Tout à l'heure, Monsieur Nidegger a parlé d'un fossé ontologique entre le droit de la surveillance et le droit pénal. C'est justement à ce fossé que je me réfère pour vous demander de prendre la même décision que lors du précédent vote sur la proposition de la minorité Vischer Daniel. Il est clair que dans la situation actuelle, en matière de manipulation de cours, le droit de la surveillance ne suffit clairement pas à protéger l'intégrité des marchés et la confiance des investisseurs. Celui qui veut provoquer un chaos en Bourse, en effet, se moque bien des sanctions prévues par le droit de la surveillance, parmi lesquelles on trouve l'interdiction d'exercer. Celui qui a l'intention de provoquer un chaos en Bourse et qui n'y est en général pas actif se moque bien que l'on puisse le menacer d'interdiction d'exercer sur un marché dans lequel il n'a de toute façon pas l'intention d'être actif. Parmi les sanctions prévues par le droit de la surveillance, il y a encore la confiscation du gain. Or, celui qui souhaite fausser les marchés sans intention de s'enrichir se moque bien que l'on puisse, le cas échéant, lui confisquer un gain qui n'existera pas. Enfin, en matière de droit de la surveillance, les décisions de l'organe de surveillance ne sont pas forcément publiées.
Si l'intention de s'enrichir ne peut pas être démontrée, nous risquons de nous trouver face à une manipulation du marché qui ne sera pas sanctionnée ou alors qui sera sanctionnée par des mesures qui ne font pas peur à l'auteur. Il n'y aura donc pas d'application de la norme, il n'y aura donc pas de protection du bon fonctionnement des marchés. On le constate avec la norme actuelle, il n'y a jusqu'à maintenant eu aucune condamnation - si je ne fais erreur - à l'aune de l'article 161bis actuel du Code pénal. Nous sommes donc actuellement face à une norme qui est difficilement applicable, qui est même inapplicable; elle n'est donc guère en mesure d'instaurer ou de rétablir la confiance des investisseurs; elle crée des incertitudes sur le marché.

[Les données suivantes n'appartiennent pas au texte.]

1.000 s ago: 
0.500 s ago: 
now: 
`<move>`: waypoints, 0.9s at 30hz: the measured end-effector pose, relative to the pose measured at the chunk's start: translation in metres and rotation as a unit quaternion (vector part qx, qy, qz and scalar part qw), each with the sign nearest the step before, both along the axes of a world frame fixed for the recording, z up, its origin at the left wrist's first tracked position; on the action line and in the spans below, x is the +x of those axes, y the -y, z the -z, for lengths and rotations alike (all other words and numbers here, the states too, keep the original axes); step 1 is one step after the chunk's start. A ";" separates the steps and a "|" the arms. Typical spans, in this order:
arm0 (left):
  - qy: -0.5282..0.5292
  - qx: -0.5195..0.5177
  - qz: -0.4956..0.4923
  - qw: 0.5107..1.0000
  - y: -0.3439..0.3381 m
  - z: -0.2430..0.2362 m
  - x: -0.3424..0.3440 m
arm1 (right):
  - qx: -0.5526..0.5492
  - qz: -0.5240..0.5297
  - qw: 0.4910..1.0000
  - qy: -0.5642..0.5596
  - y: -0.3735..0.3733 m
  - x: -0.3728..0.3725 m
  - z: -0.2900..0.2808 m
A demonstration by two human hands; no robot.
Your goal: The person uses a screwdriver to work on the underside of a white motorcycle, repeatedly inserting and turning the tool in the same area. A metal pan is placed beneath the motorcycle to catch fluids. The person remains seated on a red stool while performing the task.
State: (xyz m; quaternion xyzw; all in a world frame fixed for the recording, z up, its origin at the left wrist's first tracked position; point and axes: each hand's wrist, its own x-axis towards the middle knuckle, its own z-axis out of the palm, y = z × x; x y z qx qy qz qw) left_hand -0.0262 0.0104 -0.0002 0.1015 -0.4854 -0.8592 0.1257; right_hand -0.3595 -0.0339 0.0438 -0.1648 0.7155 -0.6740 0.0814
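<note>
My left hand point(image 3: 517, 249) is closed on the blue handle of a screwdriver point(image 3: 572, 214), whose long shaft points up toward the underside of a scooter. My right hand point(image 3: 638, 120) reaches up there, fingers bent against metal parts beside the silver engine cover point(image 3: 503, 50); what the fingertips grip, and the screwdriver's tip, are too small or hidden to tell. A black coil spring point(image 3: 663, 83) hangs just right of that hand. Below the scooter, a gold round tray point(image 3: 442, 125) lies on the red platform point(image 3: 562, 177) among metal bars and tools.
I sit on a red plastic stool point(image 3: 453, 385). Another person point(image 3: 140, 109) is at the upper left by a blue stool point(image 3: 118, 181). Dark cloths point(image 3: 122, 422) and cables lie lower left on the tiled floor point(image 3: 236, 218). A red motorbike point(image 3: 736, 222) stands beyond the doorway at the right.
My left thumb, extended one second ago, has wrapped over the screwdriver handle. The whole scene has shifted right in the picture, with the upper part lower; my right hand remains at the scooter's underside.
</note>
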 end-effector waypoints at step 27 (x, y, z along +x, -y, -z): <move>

Miser uniquement sur le droit de la surveillance repose, à mon avis, sur une fiction, une fiction comme quoi les marchés ne peuvent être influencés que par des acteurs qui sont internes au marché, que par des acteurs qui sont reconnus comme tels et dûment adoubés par la FINMA. Or tel n'est pas le cas: les marchés peuvent également être manipulés de l'extérieur. Si l'on suit le projet du Conseil fédéral et la majorité de la commission, une telle manipulation du marché ne peut être condamnée, réprimée qu'en cas d'intention de s'enrichir. Il en résulte donc une protection incomplète de ce que nous voulons protéger depuis le début de cette révision, à savoir le bon fonctionnement des marchés.
Je vous remercie de soutenir ma proposition de minorité.